Britain's Co-Operative Group, the mutually-owned supermarkets-to-funerals group, today reported a lower first-half profit, as weakness in its funeral unit offset a strong performance in its food business.
Co-op, the UK's sixth largest supermarket operator, said pretax profit fell to £25m in the 26 weeks to July 6 from £44m the same time last year.
The company said it had "sensitised" its forecasts to include pessimistic views on risks such as a hit from Brexit.
Group sales rose 12% to £5.4 billion, driven by a strong performance in its food business and the purchase of the Nisa convenience chain.
Food sales rose 3% to £3.7 billion, with the UK's fifth biggest food retailer recording 22 quarters of like-for-like sales growth in the unit in a row.
Co-op, which has been recovering since 2013 from a crisis in its then banking unit, said it was planning to address the risks to its supply chain brought on by a no deal Brexit.
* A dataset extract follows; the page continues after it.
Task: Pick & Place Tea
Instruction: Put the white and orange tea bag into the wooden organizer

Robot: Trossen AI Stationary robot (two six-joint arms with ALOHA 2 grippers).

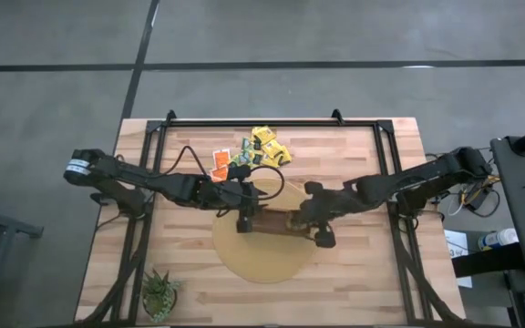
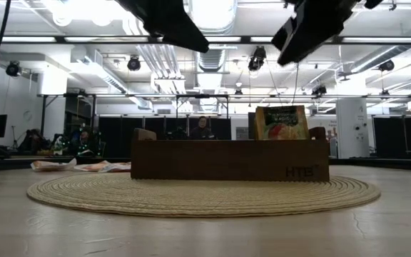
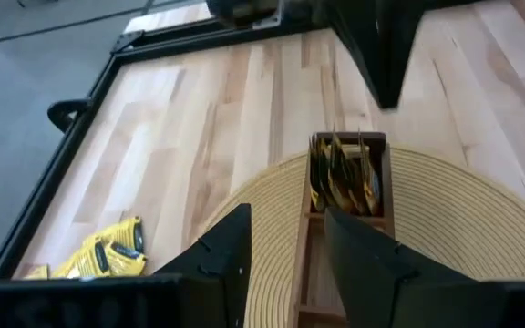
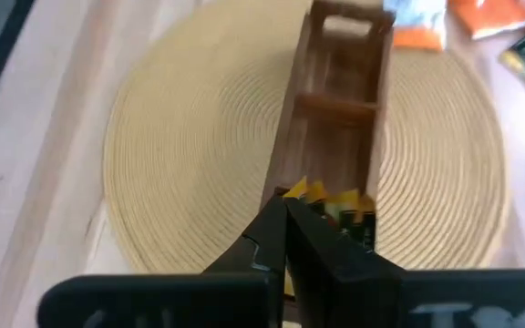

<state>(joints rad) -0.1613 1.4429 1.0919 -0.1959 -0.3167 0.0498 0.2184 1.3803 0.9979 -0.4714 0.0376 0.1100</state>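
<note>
A long brown box lies on a round woven mat mid-table. Several yellow and dark tea sachets stand upright in its right end compartment; one shows above the box wall. The other compartments show bare wood. Loose orange, yellow and green sachets lie on the table beyond the mat. My left gripper hangs open above the box's left end. My right gripper is shut, holding nothing, above the box's right end.
A small green potted plant stands at the table's near left corner. Black frame rails run along the far edge and down both sides. Both arms hang well above the box. Bare wood lies near and right of the mat.
</note>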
A British demand for supermarkets to prepare for a potentially chaotic no-deal Brexit by stockpiling food is stoking anger in the industry, with bosses saying they should not be blamed if people can't find everything they want on the shelves.
The Co-Op today also reported a 6% drop in revenue from its funeral business as it conducted fewer funerals and did not raise prices in a competitive market.
Britain is set to crack down on high pressure and misleading tactics in the sale of funeral plans, City Minister John Glen said in June.